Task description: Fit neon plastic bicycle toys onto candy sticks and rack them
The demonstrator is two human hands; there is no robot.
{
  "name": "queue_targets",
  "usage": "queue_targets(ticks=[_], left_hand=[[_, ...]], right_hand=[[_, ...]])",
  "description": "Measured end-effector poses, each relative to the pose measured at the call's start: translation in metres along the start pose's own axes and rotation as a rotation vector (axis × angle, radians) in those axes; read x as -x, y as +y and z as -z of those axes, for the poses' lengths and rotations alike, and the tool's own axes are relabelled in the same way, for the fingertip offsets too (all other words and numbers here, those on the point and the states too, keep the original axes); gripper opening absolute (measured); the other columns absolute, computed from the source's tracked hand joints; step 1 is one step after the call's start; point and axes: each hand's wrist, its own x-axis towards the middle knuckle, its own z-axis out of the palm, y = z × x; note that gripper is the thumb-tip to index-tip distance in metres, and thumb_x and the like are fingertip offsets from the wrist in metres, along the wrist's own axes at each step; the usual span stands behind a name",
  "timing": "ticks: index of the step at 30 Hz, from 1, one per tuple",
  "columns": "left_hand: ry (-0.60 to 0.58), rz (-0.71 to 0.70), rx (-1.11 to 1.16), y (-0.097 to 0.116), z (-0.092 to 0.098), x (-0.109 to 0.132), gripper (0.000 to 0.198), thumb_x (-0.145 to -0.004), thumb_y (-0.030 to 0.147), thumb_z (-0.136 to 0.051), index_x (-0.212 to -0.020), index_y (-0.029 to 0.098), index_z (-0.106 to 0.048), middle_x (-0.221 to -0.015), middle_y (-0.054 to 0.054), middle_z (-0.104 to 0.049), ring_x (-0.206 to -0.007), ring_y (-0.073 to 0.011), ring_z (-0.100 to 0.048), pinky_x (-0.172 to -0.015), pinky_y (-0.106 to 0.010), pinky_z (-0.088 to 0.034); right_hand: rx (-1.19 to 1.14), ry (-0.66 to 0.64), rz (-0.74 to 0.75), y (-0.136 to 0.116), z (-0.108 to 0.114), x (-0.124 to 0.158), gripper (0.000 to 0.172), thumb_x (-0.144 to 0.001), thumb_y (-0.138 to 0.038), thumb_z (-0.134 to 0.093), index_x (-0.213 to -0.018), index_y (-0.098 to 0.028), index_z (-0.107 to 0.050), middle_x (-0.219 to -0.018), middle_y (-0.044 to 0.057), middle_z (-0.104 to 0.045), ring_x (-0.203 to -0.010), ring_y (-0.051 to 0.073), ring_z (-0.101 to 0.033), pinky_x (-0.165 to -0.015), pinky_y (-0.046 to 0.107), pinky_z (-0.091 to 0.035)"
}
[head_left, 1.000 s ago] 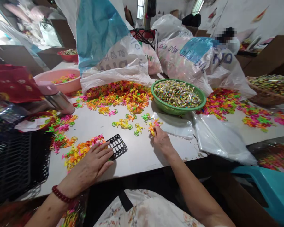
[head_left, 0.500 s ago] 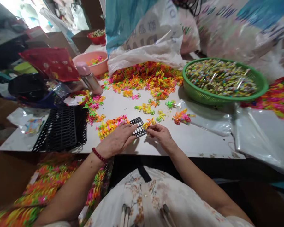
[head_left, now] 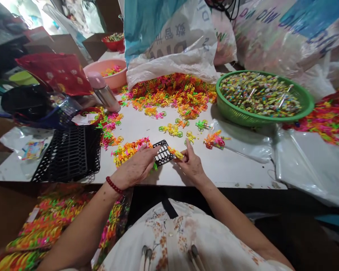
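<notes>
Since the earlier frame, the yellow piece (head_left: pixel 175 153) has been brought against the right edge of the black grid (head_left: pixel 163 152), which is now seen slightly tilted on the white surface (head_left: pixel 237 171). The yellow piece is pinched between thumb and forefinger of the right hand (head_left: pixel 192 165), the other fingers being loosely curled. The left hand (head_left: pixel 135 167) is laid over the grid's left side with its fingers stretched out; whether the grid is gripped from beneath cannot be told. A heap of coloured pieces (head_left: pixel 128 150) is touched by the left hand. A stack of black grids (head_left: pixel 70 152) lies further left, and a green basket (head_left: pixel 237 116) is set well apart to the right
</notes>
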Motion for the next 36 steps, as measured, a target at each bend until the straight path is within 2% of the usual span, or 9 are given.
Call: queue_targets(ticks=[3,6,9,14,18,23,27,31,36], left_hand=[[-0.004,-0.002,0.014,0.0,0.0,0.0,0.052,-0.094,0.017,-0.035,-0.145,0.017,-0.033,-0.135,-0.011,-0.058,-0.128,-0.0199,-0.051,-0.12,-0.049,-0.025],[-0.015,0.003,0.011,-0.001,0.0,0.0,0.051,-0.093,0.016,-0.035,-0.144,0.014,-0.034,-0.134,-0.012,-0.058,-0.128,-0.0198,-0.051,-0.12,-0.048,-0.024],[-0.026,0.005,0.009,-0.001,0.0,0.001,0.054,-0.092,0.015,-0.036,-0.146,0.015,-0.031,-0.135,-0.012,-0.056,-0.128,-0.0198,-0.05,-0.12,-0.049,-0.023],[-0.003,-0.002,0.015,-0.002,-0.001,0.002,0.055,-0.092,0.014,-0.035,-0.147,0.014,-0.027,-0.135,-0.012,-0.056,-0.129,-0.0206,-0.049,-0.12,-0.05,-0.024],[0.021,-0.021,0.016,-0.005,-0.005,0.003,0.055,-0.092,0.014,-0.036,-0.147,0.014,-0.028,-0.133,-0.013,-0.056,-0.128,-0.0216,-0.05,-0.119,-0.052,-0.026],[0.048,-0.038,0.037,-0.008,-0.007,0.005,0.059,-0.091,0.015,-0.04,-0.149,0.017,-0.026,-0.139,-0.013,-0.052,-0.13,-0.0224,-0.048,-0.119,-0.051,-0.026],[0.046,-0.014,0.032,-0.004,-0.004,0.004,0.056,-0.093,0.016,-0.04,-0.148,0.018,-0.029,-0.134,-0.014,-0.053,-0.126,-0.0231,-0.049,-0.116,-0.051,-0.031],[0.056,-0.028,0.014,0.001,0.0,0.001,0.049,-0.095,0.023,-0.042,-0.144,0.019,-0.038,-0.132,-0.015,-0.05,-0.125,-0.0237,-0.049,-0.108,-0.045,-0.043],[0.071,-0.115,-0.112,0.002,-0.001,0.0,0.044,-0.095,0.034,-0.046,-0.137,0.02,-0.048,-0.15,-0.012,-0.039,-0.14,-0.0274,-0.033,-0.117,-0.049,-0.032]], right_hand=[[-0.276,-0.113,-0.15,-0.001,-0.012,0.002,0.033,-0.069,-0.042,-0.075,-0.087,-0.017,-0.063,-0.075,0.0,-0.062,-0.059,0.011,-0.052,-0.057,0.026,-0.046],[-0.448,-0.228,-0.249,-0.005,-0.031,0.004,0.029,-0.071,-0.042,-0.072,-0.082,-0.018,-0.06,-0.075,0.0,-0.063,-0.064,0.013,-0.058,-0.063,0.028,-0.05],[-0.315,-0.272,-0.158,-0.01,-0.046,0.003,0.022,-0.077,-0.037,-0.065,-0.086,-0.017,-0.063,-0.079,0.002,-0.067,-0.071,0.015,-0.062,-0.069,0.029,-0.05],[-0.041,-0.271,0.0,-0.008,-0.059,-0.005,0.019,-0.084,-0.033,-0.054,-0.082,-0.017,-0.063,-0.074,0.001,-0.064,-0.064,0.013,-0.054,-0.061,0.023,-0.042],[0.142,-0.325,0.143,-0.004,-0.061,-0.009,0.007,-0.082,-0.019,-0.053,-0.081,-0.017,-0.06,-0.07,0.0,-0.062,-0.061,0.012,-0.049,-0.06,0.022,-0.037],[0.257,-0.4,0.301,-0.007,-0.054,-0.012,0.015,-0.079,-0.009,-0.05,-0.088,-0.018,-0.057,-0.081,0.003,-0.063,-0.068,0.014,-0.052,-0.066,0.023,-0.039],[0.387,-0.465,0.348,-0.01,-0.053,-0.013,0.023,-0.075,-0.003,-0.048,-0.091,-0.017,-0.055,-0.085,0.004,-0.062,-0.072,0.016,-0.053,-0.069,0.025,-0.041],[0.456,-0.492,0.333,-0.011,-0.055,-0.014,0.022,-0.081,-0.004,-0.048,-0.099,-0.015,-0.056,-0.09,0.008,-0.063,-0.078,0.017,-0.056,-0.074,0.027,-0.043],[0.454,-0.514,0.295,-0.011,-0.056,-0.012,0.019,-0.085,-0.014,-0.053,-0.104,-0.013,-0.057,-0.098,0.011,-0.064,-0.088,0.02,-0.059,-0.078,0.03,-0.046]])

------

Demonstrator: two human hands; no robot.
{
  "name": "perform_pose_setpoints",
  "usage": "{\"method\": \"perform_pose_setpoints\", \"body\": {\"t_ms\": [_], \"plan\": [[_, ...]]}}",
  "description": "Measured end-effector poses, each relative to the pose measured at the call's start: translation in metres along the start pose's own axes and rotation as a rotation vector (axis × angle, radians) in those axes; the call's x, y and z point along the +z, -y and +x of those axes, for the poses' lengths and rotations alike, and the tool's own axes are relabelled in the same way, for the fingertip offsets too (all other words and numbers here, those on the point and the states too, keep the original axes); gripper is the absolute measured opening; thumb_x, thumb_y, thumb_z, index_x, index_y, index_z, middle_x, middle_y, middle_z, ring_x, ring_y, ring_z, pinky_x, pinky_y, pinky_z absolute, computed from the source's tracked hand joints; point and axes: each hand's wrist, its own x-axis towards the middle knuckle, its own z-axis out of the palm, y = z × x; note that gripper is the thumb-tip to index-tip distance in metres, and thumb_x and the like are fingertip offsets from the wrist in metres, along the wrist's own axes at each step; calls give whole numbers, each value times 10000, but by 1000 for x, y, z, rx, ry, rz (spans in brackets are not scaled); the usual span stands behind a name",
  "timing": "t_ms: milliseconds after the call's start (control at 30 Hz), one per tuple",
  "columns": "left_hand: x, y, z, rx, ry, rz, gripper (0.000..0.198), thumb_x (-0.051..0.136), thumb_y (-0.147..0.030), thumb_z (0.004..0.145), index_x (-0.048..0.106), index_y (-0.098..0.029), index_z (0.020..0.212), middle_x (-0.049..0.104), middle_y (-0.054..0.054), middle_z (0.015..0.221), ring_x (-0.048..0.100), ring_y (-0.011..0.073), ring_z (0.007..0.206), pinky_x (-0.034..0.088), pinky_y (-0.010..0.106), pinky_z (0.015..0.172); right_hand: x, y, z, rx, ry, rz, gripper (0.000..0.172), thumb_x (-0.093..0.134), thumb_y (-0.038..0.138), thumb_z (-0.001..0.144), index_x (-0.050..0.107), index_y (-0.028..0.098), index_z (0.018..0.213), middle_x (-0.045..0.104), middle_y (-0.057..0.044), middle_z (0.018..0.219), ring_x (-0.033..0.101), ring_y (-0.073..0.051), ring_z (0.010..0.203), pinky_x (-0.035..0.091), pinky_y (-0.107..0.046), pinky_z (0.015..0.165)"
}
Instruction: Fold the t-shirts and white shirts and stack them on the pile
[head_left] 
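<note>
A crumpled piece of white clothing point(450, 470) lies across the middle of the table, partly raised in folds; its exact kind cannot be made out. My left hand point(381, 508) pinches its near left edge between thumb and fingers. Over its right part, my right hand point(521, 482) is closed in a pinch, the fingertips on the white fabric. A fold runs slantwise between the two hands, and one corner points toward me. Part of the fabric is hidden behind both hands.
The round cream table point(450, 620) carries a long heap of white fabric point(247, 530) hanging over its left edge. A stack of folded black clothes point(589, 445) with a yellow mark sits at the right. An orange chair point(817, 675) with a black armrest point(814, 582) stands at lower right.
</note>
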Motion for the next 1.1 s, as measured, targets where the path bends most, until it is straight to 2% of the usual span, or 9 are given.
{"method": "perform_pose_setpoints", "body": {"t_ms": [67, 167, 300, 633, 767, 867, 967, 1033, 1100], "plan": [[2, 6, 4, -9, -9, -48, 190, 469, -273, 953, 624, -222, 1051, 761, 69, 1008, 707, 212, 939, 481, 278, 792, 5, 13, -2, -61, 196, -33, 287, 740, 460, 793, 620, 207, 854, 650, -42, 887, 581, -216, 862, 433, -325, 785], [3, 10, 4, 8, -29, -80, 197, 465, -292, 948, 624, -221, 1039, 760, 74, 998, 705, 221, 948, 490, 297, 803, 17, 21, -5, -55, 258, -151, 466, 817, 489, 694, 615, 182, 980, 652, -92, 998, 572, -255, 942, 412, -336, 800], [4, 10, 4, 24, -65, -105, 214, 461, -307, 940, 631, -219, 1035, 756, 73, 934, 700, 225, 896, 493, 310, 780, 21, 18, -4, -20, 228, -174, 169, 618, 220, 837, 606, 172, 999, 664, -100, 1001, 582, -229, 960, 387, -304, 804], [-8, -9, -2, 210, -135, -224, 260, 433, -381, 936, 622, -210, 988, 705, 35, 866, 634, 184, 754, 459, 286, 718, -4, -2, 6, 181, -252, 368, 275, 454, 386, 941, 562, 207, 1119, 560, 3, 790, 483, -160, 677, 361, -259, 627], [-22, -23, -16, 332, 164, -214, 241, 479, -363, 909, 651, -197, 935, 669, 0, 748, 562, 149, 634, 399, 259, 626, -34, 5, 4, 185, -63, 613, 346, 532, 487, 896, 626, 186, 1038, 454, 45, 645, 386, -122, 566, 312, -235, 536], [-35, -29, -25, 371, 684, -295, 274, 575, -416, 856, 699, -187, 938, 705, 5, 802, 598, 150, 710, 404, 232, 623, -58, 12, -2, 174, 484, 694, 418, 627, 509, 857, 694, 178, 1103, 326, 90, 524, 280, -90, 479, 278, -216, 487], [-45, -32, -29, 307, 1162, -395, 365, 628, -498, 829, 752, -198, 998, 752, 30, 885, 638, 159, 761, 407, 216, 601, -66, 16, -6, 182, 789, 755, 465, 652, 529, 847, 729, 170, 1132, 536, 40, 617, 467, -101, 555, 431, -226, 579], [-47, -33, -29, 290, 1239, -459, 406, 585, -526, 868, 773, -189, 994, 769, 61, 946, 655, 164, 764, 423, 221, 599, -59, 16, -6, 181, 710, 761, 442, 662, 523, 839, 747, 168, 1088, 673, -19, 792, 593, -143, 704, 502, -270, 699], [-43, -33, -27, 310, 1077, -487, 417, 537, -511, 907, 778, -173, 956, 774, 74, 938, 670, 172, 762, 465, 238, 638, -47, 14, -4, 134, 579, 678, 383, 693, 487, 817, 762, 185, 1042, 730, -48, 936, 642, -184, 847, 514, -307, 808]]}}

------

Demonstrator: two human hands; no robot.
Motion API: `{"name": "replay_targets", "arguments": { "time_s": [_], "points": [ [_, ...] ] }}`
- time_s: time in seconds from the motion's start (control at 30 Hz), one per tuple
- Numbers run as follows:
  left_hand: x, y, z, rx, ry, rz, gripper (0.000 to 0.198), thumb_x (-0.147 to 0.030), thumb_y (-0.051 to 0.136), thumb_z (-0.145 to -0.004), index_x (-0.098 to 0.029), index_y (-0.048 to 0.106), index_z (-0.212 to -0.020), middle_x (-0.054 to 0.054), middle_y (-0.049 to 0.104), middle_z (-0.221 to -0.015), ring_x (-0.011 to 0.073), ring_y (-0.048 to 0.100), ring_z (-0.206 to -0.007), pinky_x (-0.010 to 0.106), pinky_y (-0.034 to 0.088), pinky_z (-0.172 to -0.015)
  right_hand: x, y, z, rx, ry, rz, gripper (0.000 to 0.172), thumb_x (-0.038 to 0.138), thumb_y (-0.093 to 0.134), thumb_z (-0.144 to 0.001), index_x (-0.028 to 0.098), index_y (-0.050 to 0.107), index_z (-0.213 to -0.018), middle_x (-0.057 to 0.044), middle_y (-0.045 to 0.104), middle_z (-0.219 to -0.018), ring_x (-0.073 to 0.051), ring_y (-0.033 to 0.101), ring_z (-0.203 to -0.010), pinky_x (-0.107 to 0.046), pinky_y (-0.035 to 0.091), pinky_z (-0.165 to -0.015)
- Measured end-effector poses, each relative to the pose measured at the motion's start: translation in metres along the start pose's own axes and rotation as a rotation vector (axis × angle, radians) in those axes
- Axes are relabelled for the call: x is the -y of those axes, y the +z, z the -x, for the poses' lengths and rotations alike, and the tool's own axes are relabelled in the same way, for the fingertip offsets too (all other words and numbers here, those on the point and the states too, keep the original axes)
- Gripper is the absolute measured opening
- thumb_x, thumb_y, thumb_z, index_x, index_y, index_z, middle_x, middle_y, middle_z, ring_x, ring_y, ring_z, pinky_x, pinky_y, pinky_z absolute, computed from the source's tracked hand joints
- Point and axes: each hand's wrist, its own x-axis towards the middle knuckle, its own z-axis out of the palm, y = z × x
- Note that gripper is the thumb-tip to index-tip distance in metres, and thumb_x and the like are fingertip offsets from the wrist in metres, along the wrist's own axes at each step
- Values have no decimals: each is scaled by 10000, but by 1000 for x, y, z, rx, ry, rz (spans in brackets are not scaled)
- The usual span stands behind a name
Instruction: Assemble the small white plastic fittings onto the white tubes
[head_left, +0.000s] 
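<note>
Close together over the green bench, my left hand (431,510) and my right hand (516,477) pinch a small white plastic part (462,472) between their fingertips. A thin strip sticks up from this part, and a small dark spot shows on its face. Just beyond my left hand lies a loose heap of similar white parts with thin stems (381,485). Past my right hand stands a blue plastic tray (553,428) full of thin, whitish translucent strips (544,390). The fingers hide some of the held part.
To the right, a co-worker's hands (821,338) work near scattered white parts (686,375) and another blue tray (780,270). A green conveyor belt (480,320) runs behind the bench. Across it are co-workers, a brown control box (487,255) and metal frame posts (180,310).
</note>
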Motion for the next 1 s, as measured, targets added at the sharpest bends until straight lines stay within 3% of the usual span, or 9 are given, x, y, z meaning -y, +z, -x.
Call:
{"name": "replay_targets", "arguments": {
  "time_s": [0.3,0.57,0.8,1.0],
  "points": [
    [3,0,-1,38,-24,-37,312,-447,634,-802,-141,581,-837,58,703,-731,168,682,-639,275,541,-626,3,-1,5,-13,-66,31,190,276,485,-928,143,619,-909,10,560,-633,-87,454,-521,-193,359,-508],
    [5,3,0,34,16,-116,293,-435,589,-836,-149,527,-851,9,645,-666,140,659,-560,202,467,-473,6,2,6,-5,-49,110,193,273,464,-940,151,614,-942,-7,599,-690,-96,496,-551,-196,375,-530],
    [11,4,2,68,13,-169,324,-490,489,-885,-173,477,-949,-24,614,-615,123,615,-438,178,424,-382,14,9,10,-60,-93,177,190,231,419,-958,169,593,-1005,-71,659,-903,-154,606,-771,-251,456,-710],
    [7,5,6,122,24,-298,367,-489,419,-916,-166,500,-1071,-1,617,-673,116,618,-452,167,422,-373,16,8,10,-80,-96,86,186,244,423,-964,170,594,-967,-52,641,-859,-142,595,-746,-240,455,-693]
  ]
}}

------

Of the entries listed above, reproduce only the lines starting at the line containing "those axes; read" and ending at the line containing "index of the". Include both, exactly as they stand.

  "description": "Measured end-effector poses, each relative to the pose measured at the call's start: translation in metres along the start pose's own axes and rotation as a rotation vector (axis × angle, radians) in those axes; read x as -x, y as +y and z as -z of those axes, for the poses' lengths and rotations alike, and the tool's own axes are relabelled in the same way, for the fingertip offsets too (all other words and numbers here, those on the point and the states too, keep the original axes); gripper opening absolute (measured); the other columns absolute, computed from the source's tracked hand joints; step 1 is one step after the call's start; point and axes: each hand's wrist, its own x-axis towards the middle knuckle, its own z-axis out of the palm, y = z × x; note that gripper is the thumb-tip to index-tip distance in metres, and thumb_x and the like are fingertip offsets from the wrist in metres, along the wrist's own axes at each step; the usual span stands behind a name",
  "timing": "ticks: index of the step at 30 Hz, from 1, one per tuple",

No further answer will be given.